## Directions
Whenever a line below holds the word "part", copy that line.

(Dataset excerpt)

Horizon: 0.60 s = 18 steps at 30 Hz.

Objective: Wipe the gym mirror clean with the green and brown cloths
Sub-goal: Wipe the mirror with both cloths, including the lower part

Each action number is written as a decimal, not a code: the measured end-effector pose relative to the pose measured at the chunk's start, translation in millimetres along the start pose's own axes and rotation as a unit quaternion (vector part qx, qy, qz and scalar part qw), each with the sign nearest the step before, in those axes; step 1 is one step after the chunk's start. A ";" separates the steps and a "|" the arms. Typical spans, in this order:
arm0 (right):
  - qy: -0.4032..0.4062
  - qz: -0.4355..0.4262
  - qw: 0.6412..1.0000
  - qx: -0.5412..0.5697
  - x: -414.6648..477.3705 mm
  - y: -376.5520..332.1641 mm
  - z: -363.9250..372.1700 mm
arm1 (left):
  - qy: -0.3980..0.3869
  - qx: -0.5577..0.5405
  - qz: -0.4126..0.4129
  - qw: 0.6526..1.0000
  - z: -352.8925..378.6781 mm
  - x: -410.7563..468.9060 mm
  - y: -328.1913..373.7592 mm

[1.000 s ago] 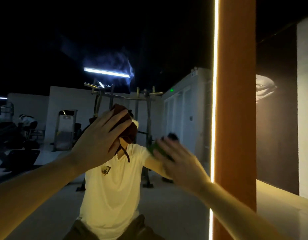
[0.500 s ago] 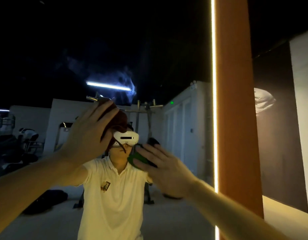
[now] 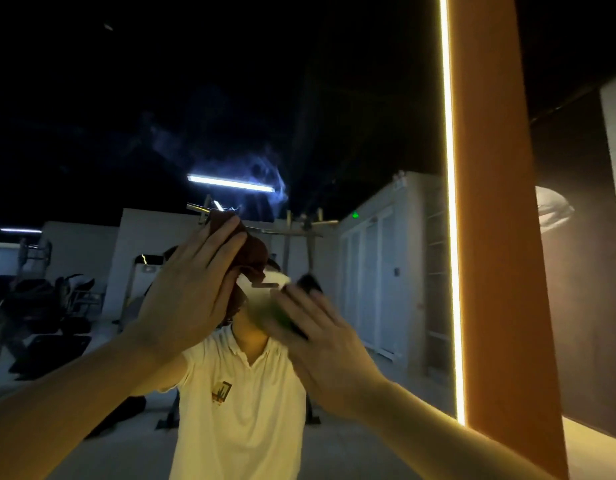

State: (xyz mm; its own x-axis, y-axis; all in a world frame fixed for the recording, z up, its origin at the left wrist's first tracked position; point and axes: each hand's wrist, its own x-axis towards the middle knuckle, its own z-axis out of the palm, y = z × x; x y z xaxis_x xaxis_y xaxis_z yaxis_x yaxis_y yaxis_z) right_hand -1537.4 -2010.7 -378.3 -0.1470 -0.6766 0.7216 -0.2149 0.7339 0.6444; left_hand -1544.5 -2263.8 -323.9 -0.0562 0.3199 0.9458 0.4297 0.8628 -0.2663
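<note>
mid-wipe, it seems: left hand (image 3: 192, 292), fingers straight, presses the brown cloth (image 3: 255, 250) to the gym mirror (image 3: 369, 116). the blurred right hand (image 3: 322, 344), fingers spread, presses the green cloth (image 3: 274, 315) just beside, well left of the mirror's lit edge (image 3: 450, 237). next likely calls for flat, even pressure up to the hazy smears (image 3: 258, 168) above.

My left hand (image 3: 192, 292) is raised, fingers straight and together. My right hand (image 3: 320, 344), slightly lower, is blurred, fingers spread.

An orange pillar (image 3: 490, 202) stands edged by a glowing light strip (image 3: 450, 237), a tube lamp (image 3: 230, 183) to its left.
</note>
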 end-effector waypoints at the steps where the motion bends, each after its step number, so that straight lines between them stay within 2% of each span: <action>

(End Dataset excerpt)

## Response below
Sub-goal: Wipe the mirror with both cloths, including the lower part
Each action number is written as a decimal, not a code: the measured end-effector pose relative to the pose measured at the chunk's start, translation in millimetres along the start pose's own axes and rotation as a unit quaternion (vector part qx, qy, qz and scalar part qw), each with the sign nearest the step before, in those axes; step 1 is one step after the chunk's start. A ";" separates the steps and a "|" the arms. Typical spans, in this order:

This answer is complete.